§ TASK GOAL:
Output the data below exactly. Leave nothing out.
_____
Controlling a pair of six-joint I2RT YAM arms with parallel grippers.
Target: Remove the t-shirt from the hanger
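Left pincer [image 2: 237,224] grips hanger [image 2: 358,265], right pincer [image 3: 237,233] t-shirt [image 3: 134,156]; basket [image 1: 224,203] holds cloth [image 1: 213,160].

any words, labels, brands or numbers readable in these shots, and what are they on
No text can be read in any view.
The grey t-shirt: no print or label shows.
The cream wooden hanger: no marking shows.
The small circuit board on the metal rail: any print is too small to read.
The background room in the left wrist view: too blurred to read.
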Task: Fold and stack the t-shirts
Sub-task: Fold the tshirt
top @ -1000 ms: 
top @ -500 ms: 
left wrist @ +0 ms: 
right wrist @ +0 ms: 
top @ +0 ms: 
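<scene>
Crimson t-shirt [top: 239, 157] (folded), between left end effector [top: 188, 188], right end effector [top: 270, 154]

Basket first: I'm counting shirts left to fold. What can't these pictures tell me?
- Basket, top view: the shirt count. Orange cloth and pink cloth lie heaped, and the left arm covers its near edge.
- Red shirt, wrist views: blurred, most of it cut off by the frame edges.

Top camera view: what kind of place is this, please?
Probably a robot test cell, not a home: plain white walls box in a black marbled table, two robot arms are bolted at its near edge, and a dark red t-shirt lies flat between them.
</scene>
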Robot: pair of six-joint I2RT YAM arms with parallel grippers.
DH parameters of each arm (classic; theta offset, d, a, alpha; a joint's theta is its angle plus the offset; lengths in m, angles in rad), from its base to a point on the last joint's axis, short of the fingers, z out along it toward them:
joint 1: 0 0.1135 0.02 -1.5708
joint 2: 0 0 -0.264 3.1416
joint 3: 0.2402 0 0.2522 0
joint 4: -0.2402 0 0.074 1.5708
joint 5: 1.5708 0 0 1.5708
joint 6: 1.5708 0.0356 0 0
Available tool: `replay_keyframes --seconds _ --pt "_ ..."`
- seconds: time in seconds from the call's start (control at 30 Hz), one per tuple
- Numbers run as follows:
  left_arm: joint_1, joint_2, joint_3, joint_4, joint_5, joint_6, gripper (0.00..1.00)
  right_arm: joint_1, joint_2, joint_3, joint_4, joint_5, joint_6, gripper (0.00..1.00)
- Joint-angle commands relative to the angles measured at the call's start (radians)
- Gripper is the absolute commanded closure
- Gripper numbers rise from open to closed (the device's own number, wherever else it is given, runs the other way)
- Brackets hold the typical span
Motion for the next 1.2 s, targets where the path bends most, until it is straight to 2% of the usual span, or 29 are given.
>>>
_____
§ WRITTEN SOLUTION:
Controlling a pair of six-joint I2RT YAM arms with parallel grippers.
Target: Remove the t-shirt from the hanger
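Left pincer [image 2: 237,224] grips hanger [image 2: 358,265], right pincer [image 3: 237,233] t-shirt [image 3: 134,156]; basket [image 1: 224,203] holds cloth [image 1: 213,160].

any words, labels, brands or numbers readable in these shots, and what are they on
No text can be read in any view.
The grey t-shirt: no print or label shows.
The cream wooden hanger: no marking shows.
The small circuit board on the metal rail: any print is too small to read.
The background room in the left wrist view: too blurred to read.
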Task: Fold and stack the t-shirts
Sub-task: Fold the tshirt
top @ -1000 ms: 
top @ -500 ms: 
left wrist @ +0 ms: 
right wrist @ +0 ms: 
top @ +0 ms: 
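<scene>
Crimson t-shirt [top: 239, 157] (folded), between left end effector [top: 188, 188], right end effector [top: 270, 154]

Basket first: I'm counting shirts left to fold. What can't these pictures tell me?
- Basket, top view: the shirt count. Orange cloth and pink cloth lie heaped, and the left arm covers its near edge.
- Red shirt, wrist views: blurred, most of it cut off by the frame edges.

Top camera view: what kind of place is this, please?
Probably a robot test cell, not a home: plain white walls box in a black marbled table, two robot arms are bolted at its near edge, and a dark red t-shirt lies flat between them.
</scene>
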Robot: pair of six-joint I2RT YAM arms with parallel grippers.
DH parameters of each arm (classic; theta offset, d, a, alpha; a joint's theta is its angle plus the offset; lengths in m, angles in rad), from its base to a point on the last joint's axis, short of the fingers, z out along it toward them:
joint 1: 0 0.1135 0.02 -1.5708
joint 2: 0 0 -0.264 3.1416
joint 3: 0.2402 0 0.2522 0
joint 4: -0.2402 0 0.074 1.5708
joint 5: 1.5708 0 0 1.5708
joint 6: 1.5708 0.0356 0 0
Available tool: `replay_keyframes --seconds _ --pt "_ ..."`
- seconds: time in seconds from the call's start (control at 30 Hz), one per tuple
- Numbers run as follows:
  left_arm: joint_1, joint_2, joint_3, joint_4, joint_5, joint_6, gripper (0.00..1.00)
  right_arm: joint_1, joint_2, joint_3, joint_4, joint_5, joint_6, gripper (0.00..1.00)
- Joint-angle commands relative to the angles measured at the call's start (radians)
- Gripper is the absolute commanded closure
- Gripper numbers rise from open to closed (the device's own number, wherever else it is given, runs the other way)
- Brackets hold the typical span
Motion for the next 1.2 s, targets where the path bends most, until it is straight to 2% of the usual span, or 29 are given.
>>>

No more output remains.